◆ WHAT THE EXERCISE ASKS:
Apart from the pictures, every part of the records below gets retyped exactly.

◆ EXCERPTED RECORDS:
>>>
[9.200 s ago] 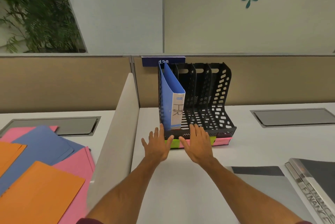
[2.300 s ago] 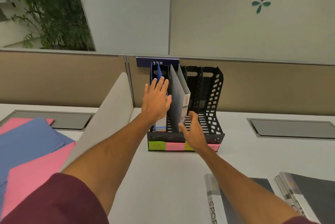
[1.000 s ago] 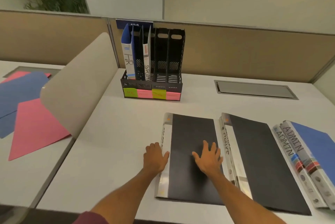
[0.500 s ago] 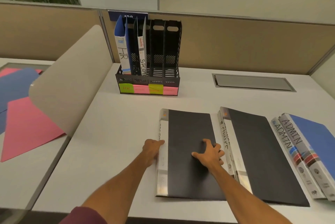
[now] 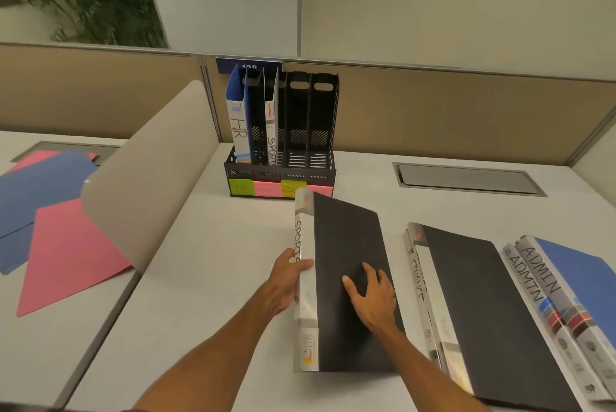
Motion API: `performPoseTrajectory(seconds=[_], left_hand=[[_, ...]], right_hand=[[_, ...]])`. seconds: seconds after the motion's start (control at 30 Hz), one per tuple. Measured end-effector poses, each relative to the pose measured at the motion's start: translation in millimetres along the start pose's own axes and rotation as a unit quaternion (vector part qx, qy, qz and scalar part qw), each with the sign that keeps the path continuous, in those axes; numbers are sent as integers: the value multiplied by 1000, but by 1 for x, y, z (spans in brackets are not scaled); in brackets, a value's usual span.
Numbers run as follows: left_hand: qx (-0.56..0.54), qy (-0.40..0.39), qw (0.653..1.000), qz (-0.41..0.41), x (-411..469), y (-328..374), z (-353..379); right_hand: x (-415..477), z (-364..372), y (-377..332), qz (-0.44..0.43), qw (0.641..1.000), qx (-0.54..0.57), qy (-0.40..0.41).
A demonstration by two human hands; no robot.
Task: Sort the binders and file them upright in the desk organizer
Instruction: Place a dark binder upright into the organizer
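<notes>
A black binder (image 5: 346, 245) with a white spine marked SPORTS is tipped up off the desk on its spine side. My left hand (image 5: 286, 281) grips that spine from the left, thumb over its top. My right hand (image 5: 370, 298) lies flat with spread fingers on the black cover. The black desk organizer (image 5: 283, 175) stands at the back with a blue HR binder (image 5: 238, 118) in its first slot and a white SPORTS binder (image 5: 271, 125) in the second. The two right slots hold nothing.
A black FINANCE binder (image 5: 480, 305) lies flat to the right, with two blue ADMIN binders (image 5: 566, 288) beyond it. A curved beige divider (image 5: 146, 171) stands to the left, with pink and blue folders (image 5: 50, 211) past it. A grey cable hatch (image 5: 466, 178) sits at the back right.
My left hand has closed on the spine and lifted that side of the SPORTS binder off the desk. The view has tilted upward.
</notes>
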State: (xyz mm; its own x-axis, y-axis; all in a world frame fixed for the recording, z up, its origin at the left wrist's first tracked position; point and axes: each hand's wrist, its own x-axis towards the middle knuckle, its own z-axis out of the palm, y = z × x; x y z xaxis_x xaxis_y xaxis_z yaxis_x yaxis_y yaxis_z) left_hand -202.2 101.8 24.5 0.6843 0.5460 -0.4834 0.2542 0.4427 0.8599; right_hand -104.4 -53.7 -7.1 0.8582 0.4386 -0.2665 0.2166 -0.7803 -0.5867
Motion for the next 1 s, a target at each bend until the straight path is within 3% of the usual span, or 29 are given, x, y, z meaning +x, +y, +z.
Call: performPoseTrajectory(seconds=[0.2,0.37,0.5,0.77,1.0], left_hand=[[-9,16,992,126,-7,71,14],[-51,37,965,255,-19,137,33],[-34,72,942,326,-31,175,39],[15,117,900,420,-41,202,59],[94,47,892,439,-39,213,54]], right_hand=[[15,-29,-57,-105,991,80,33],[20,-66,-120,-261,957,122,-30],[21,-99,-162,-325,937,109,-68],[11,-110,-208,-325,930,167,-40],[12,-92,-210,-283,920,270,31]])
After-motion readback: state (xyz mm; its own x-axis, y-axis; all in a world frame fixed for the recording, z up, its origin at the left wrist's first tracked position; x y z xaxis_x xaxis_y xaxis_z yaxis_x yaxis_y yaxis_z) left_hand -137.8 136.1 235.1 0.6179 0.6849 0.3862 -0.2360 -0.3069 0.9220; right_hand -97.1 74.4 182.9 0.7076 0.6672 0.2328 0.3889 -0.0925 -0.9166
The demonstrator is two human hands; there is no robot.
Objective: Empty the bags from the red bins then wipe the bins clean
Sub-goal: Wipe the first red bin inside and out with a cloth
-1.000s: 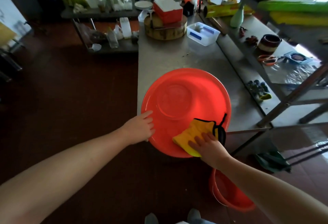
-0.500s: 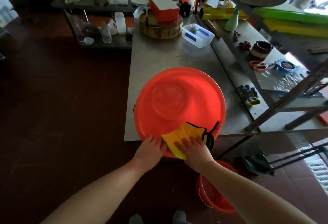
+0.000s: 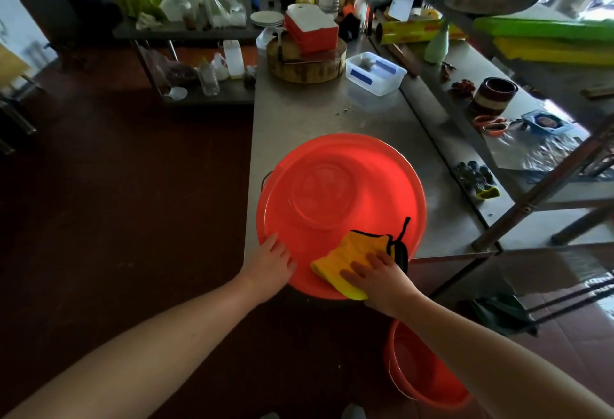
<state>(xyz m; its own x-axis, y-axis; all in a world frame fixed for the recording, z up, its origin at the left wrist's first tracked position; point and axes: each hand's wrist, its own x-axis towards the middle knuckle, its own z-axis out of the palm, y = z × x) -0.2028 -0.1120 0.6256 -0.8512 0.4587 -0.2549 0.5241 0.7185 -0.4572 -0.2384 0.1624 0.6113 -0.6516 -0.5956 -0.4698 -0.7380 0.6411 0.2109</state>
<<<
◆ TASK RESPONSE:
[9.200 s ago] 
[2.300 s ago] 
[1.000 s ago] 
[0.500 s ago] 
[now] 
Motion API: `performPoseTrajectory(seconds=[_], left_hand=[[_, ...]], right_hand=[[_, ...]])`. seconds: seconds after the motion's start (control at 30 Hz), one per tuple. Measured end-effector poses, each relative to the pose measured at the motion's start: translation in millimetres along the start pose's own axes and rotation as a unit quaternion (vector part qx, qy, qz and scalar part qw), each with the sign that keeps the path continuous, in those axes; numbers are sent as integers: the value multiplied by 1000, but by 1 for x, y, z (spans in brackets are not scaled); in brackets, a value's usual span.
Numbers run as follows: left_hand: qx (-0.56..0.54), qy (-0.40..0.39), qw (0.653..1.000), qz (-0.41..0.41), x (-411..469), y (-328..374), z (-353..379); right_hand: x (-415..477), z (-364..372), y (-377..332), qz (-0.44..0.43), qw (0.641..1.000), qx (-0.54..0.57), qy (-0.40..0.41).
A demonstration by two human hands; no robot.
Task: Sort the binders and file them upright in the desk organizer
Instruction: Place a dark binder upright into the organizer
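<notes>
A black binder (image 5: 346, 245) with a white spine marked SPORTS is tipped up off the desk on its spine side. My left hand (image 5: 286, 281) grips that spine from the left, thumb over its top. My right hand (image 5: 370, 298) lies flat with spread fingers on the black cover. The black desk organizer (image 5: 283, 175) stands at the back with a blue HR binder (image 5: 238, 118) in its first slot and a white SPORTS binder (image 5: 271, 125) in the second. The two right slots hold nothing.
A black FINANCE binder (image 5: 480, 305) lies flat to the right, with two blue ADMIN binders (image 5: 566, 288) beyond it. A curved beige divider (image 5: 146, 171) stands to the left, with pink and blue folders (image 5: 50, 211) past it. A grey cable hatch (image 5: 466, 178) sits at the back right.
My left hand has closed on the spine and lifted that side of the SPORTS binder off the desk. The view has tilted upward.
</notes>
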State: (xyz mm; its own x-axis, y-axis; all in a world frame fixed for the recording, z up, its origin at the left wrist's first tracked position; point and axes: each hand's wrist, its own x-axis towards the middle knuckle, its own z-axis out of the palm, y = z × x; x y z xaxis_x xaxis_y xaxis_z yaxis_x yaxis_y yaxis_z) left_hand -202.2 101.8 24.5 0.6843 0.5460 -0.4834 0.2542 0.4427 0.8599; right_hand -104.4 -53.7 -7.1 0.8582 0.4386 -0.2665 0.2166 -0.7803 -0.5867
Motion for the next 1 s, a target at each bend until the straight path is within 3% of the usual span, or 29 are given, x, y, z meaning +x, +y, +z.
Call: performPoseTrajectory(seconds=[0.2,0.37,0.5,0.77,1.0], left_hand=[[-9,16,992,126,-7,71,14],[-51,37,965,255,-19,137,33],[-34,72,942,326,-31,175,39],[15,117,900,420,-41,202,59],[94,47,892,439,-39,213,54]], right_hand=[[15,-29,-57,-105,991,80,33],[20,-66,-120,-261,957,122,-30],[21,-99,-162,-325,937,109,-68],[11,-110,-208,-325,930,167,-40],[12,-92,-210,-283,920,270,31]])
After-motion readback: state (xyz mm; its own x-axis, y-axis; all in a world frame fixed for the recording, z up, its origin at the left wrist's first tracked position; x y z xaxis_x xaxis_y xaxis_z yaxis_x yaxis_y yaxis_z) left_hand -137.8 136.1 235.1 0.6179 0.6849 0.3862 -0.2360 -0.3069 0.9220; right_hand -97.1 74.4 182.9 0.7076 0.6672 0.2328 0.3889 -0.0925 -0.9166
The demonstrator is two human hands; there is no robot.
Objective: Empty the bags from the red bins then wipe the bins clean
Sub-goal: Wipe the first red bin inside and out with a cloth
-1.000s: 
-0.500s: 
+0.000s: 
<state>(xyz m; its own x-axis, y-axis; all in a world frame fixed for the recording, z up, its origin at the left wrist's first tracked position; point and axes: each hand's wrist, its own x-axis towards the middle knuckle, its own z-axis out of the palm, y = z × x) -0.2028 -0.1120 0.6256 -0.8512 0.4587 -0.2549 0.5241 0.7185 -0.4572 -0.2384 0.1624 0.6113 -0.6516 -0.5956 -0.4698 -0.7380 0.6411 0.2109</state>

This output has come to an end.